Specific information on completing this application form is provided below. Once you are familiar with the content you can proceed to ‘Start an application’ at the button below.
All veterinary chemical products are date-controlled. Shelf life must be recorded, and product labels must contain information on the storage conditions and expiry date of the product. Some veterinary chemical products also have an in-use shelf life, which is the shelf life of the product after first broaching the container.
Is a technical assessment required for my proposed variation?
For a variation to be processed without a technical assessment (Item 12), all risk areas must be supported by solely referencing another registered product (reference product). Applicants seeking to rely on a reference product should explain the reasons why the reference product supports the variation. This should include how the risks are equivalent between the two products including:
- similarity in instructions for use (animals, claims, dose, route of administration)
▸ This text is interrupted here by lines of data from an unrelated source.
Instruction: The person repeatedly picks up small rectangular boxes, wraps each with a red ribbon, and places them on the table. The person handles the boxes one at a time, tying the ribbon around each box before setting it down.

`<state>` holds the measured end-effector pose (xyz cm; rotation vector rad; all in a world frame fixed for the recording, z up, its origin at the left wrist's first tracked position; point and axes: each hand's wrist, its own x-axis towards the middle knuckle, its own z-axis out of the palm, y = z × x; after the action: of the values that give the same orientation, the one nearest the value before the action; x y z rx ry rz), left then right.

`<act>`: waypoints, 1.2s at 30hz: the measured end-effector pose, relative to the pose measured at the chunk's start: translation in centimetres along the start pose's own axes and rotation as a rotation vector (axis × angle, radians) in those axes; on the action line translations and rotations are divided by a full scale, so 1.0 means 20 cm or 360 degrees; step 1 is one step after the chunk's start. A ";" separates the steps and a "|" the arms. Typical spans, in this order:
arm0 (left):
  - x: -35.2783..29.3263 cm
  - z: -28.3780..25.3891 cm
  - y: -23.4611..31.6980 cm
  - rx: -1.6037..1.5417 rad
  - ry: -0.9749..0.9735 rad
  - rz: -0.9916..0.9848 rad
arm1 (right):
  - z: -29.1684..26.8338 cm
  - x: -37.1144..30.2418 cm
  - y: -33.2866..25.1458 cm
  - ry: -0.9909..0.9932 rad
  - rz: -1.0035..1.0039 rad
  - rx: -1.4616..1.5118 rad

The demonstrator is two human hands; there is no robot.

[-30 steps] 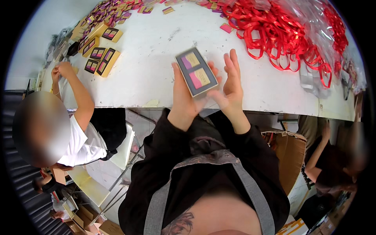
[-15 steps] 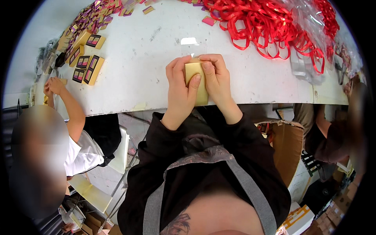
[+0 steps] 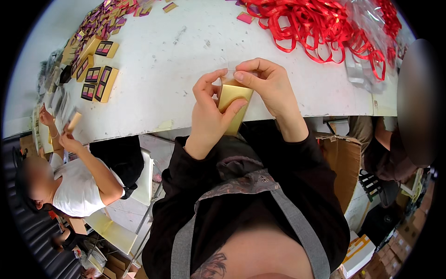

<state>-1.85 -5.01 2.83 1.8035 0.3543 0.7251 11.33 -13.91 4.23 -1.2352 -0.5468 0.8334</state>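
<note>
A small flat gold box (image 3: pixel 233 106) is held upright over the near edge of the white table (image 3: pixel 186 56). My left hand (image 3: pixel 210 114) grips its left side, thumb across the gold face. My right hand (image 3: pixel 270 88) pinches the box's top edge with fingertips, where a bit of clear film shows. Both forearms wear black sleeves.
Several gold boxes with pink and purple window inserts (image 3: pixel 100 79) lie along the table's left side. A heap of red ribbons (image 3: pixel 320 28) and clear bags (image 3: pixel 367 65) fills the right. A person in a white shirt (image 3: pixel 76 181) works at left; an open carton (image 3: pixel 344 162) stands at right.
A second ago the box lay face up showing its coloured insert. It has been turned with its gold back toward me, and both hands have closed on it nearer the table edge.
</note>
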 end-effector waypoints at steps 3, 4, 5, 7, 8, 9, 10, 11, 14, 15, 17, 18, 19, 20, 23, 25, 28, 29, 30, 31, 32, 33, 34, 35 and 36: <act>-0.01 -0.01 -0.02 -0.0019 0.0025 0.0002 | 0.00 -0.02 -0.02 -0.0148 -0.0087 -0.0221; -0.01 -0.01 -0.03 0.0005 0.0017 -0.0011 | 0.00 -0.03 -0.03 -0.0157 -0.0106 -0.0203; -0.01 -0.02 -0.03 0.0113 0.0052 0.0097 | 0.02 -0.04 -0.05 -0.0165 -0.0128 -0.0186; 0.02 -0.04 -0.04 0.0297 0.0113 0.0324 | 0.04 -0.09 -0.05 -0.0175 -0.0201 -0.0188; 0.02 -0.04 -0.05 0.0295 0.0085 0.0349 | 0.06 -0.13 -0.04 -0.0191 -0.0247 -0.0204; 0.00 -0.05 -0.04 0.0290 0.0055 0.0375 | 0.05 -0.16 -0.04 -0.0206 -0.0292 -0.0221; -0.02 -0.06 -0.05 0.0294 0.0023 0.0401 | 0.03 -0.18 -0.05 -0.0276 -0.0377 -0.0293; -0.03 -0.05 -0.05 0.0223 -0.0057 0.0440 | 0.01 -0.20 -0.06 -0.0347 -0.0459 -0.0366; 0.04 -0.08 -0.01 -0.0237 0.0038 0.0129 | 0.00 -0.28 -0.06 -0.0390 -0.1195 -0.1018; 0.08 -0.09 0.00 -0.0348 0.0127 -0.0098 | 0.00 -0.30 -0.06 -0.0389 -0.1465 -0.1228; 0.11 -0.14 0.00 -0.0641 -0.0073 -0.0641 | -0.02 -0.31 -0.05 -0.0543 -0.1607 -0.1276; 0.11 -0.16 -0.01 -0.0802 -0.0378 -0.0975 | -0.02 -0.31 -0.05 -0.0691 -0.1466 -0.1105; 0.11 -0.15 -0.02 -0.0783 -0.0351 -0.0964 | -0.03 -0.30 -0.04 -0.0836 -0.1325 -0.0929; 0.10 -0.13 -0.05 -0.0770 -0.0333 -0.0955 | -0.11 -0.25 -0.04 -0.0688 -0.1439 -0.1011; 0.10 -0.13 -0.11 -0.1189 -0.0249 -0.0887 | -0.54 0.00 -0.07 0.0990 -0.1281 -0.2156; 0.12 -0.16 -0.14 -0.1618 -0.0188 -0.0891 | -0.69 0.07 -0.07 0.1040 -0.1002 -0.2906; 0.11 -0.14 -0.15 -0.1751 -0.0059 -0.0970 | -0.67 0.10 -0.19 0.0786 -0.1342 -0.2369; 0.11 -0.12 -0.14 -0.1629 0.0049 -0.0987 | -0.64 0.14 -0.26 0.0794 -0.1123 -0.1805; 0.11 -0.12 -0.17 -0.1653 0.0060 -0.1001 | -0.60 0.17 -0.37 0.0807 -0.0392 -0.1502; 0.12 -0.11 -0.15 -0.1613 0.0098 -0.0973 | -0.60 0.20 -0.43 0.0568 -0.0430 -0.0987; 0.16 -0.09 -0.11 -0.1558 0.0157 -0.0886 | -0.59 0.26 -0.48 0.0292 -0.0509 -0.0460; 0.18 -0.08 -0.04 -0.1486 0.0298 -0.0787 | -0.55 0.30 -0.53 0.0210 -0.0408 -0.0402; 0.20 -0.09 -0.01 -0.1364 0.0282 -0.0627 | -0.47 0.32 -0.57 0.0112 -0.0284 -0.0342; 0.23 -0.11 0.01 -0.1231 0.0261 -0.0476 | -0.39 0.33 -0.59 0.0018 -0.0157 -0.0278; 0.25 -0.14 0.04 -0.1095 0.0238 -0.0329 | -0.28 0.32 -0.59 -0.0087 -0.0013 -0.0068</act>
<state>0.17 -0.43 5.55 1.0519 0.3315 0.7243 22.40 -13.37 13.63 -1.2510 -0.6162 0.8545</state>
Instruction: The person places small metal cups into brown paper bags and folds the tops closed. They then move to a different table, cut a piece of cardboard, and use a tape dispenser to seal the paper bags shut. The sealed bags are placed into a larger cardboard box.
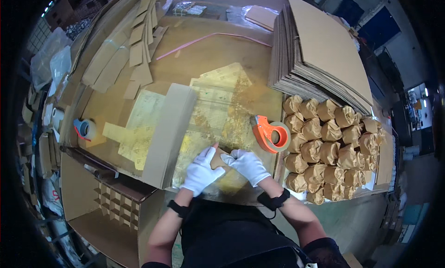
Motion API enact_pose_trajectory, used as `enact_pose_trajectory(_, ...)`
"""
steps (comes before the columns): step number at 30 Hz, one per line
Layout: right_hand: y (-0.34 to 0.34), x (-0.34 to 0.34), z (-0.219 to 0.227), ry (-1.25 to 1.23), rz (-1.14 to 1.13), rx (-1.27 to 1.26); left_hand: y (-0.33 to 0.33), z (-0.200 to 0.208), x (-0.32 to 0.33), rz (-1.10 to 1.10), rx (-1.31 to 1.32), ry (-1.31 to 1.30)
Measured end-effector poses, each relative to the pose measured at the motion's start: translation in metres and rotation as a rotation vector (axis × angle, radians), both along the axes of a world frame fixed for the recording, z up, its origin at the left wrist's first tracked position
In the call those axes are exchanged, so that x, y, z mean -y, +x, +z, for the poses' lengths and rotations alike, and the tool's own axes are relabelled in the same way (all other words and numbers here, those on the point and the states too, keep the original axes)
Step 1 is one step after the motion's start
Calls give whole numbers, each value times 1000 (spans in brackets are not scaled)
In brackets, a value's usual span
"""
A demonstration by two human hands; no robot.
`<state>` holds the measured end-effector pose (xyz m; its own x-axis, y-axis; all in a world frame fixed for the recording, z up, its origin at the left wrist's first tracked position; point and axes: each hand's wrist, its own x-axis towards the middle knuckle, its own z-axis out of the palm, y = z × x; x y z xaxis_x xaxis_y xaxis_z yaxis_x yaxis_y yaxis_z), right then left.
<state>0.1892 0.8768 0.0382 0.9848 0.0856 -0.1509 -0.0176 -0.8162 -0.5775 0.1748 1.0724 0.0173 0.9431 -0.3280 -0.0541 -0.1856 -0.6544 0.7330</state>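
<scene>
Folding, I reckon: white-gloved left hand [200,171] half-open around a small brown paper-like piece [217,161], white-gloved right hand [249,166] pinching it; next move probably needs steady pressure.

From where I sit, I see an easy way straight ahead over the middle of the tabletop [215,50], where the yellow papers [213,103] lie flat. Far up, a thin pink strap [208,40] crosses that way, low down. A long cardboard box [169,133] stands like a wall just beside my left grip [200,172]. An orange tape holder [263,131] sits just past my right grip [249,166], and many paper-wrapped bundles [330,129] block the right side. Behind them, a tall cardboard stack [324,50] shuts off the far right. A small brown piece [218,160] fills the gap between my grips.
</scene>
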Motion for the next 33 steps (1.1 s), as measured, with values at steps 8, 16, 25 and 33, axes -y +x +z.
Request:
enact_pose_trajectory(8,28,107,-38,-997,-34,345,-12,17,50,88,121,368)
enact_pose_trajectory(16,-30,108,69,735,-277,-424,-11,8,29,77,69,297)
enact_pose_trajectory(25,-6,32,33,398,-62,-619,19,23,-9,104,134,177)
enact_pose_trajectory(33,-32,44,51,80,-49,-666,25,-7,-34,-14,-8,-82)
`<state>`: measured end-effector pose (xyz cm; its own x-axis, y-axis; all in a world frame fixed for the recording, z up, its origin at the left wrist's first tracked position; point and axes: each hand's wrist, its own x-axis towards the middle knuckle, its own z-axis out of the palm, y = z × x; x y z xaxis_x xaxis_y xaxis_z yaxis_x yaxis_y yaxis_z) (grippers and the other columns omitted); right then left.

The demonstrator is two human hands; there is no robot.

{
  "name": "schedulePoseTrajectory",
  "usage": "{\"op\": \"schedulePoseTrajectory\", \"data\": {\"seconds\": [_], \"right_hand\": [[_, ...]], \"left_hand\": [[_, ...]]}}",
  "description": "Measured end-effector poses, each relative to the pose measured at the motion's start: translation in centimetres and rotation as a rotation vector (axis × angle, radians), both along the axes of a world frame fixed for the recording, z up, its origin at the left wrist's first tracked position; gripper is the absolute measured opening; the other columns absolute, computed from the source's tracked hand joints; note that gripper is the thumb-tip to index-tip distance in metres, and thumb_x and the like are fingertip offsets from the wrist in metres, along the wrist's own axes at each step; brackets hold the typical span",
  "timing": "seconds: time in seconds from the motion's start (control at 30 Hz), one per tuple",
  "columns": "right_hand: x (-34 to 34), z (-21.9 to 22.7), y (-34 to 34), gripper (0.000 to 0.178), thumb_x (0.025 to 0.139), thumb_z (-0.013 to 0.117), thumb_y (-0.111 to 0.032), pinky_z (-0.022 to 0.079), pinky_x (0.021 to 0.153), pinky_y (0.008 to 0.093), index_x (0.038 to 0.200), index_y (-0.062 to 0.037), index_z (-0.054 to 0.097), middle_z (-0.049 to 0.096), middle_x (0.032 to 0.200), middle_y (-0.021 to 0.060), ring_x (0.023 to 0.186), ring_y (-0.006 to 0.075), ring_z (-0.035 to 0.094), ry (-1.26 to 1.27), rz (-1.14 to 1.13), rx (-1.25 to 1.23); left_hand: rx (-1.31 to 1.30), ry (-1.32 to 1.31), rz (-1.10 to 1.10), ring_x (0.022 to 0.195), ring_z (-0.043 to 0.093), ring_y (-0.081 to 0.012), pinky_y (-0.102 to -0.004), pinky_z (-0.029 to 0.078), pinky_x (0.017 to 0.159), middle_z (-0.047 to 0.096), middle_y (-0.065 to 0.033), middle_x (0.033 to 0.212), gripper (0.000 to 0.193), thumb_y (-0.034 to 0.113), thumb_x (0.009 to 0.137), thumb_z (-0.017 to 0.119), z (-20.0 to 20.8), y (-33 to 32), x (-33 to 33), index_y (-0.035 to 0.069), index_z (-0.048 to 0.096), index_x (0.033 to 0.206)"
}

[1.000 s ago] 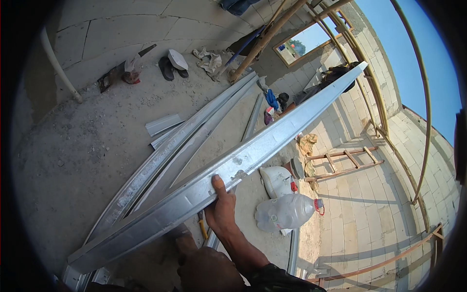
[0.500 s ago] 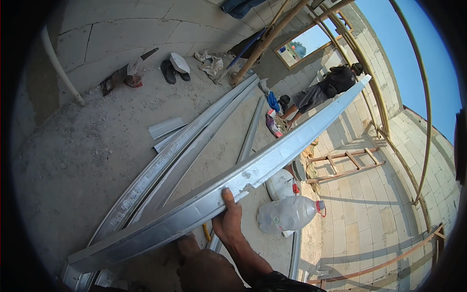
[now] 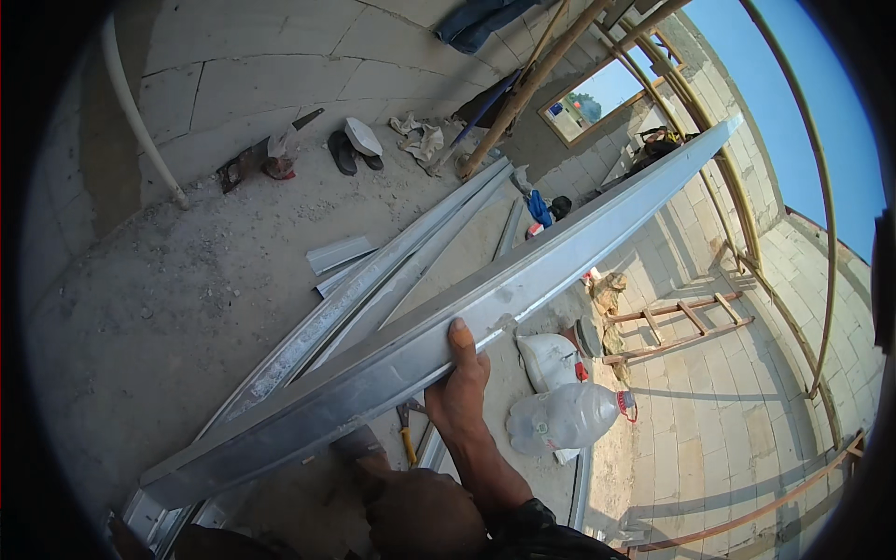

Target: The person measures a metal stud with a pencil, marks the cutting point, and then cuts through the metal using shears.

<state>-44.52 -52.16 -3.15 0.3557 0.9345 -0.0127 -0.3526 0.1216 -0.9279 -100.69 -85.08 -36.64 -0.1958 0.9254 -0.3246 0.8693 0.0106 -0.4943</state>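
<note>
Head view — right hand [image 3: 457, 397] on a long silvery metal channel [image 3: 411, 359] slanting from lower left to upper right of the frame.
From where I stand, its fingers are closed on the channel near the centre, thumb [image 3: 462, 342] over the facing side, the rest hidden behind; the left hand I can't make out. A yellow-handled tool [image 3: 409, 446] shows just below — a clear jug [image 3: 571, 417] sits right of the wrist.
</note>
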Motion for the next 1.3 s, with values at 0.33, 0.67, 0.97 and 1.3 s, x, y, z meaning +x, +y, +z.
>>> {"op": "schedulePoseTrajectory", "data": {"seconds": [0.33,0.67,0.97,1.3], "right_hand": [[8.4,2.0,15.0,0.043,0.093,0.060,-0.022,0.049,0.093,0.0404,0.126,0.0014,0.046,0.059,0.113,0.0128,0.103,0.0255,0.060,-0.028,0.021,0.089],[15.7,-2.4,28.6,0.049,0.091,0.066,-0.023,0.050,0.089,0.0409,0.125,0.0069,0.048,0.059,0.111,0.0130,0.100,0.0266,0.059,-0.119,-0.019,0.081],[28.7,1.8,39.3,0.039,0.097,0.056,-0.027,0.042,0.106,0.0406,0.125,-0.0001,0.054,0.059,0.123,0.0101,0.116,0.0242,0.055,-0.216,0.152,-0.011],[25.7,-1.6,42.6,0.045,0.096,0.058,-0.027,0.041,0.104,0.0360,0.130,0.0008,0.052,0.060,0.124,0.0096,0.115,0.0226,0.056,-0.230,-0.100,-0.024]], "left_hand": [[0.152,-0.585,0.346,0.103,0.052,-0.0413,-0.0503,0.045,0.086,0.052,-0.0203,0.109,0.067,0.011,0.058,0.075,-9.9,4.3,4.9,-0.001,0.044,0.115],[0.172,-0.782,0.060,0.095,0.054,-0.0393,-0.0500,0.049,0.072,0.053,-0.0207,0.095,0.062,0.012,0.048,0.065,1.5,18.2,18.6,-0.003,0.046,0.105],[0.035,-0.785,-0.057,0.103,0.058,-0.0373,-0.0454,0.055,0.076,0.057,-0.0222,0.105,0.077,0.026,0.055,0.081,2.2,28.6,21.9,-0.005,0.046,0.116],[0.014,-0.698,-0.023,0.099,0.061,-0.0357,-0.0417,0.057,0.074,0.060,-0.0245,0.102,0.091,0.028,0.054,0.086,2.5,29.5,20.1,-0.009,0.043,0.125]]}}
- the active constituent and its concentration
- the formulation type.
Limits on use (data protection)
Where there are limits on use of information on the reference product written consent from the authorising party is required when access to the information is necessary to determine the application.
Where the reference product does not fully support all risk areas or the product is subject to limits on use and additional data is being provided to satisfy the safety, efficacy or trade criteria these applications should be lodged as Item 14 applications.
Most product shelf life variations are likely to be made as Item 14 applications.